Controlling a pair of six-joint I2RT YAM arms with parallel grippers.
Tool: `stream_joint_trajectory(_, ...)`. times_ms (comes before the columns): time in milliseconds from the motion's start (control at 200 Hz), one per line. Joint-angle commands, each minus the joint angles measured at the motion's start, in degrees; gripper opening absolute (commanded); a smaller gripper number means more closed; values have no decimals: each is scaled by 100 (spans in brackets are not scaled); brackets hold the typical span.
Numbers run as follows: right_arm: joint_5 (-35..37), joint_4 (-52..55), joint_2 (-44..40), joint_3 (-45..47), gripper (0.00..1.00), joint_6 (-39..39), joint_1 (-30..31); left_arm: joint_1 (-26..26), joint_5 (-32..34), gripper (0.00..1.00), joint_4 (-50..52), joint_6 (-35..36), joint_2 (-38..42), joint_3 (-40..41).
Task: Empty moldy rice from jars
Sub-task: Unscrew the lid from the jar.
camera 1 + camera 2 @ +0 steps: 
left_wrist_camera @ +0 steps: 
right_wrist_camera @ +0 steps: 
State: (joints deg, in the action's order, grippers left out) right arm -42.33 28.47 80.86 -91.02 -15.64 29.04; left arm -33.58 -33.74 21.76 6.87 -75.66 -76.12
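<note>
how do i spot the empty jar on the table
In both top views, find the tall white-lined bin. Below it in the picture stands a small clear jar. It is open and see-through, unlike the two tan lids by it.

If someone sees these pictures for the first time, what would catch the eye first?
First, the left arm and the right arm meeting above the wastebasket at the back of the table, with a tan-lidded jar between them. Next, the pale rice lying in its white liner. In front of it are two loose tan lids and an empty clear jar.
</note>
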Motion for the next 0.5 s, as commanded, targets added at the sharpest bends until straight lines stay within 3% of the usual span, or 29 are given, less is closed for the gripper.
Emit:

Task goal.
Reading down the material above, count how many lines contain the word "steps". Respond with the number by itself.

Written solution.
3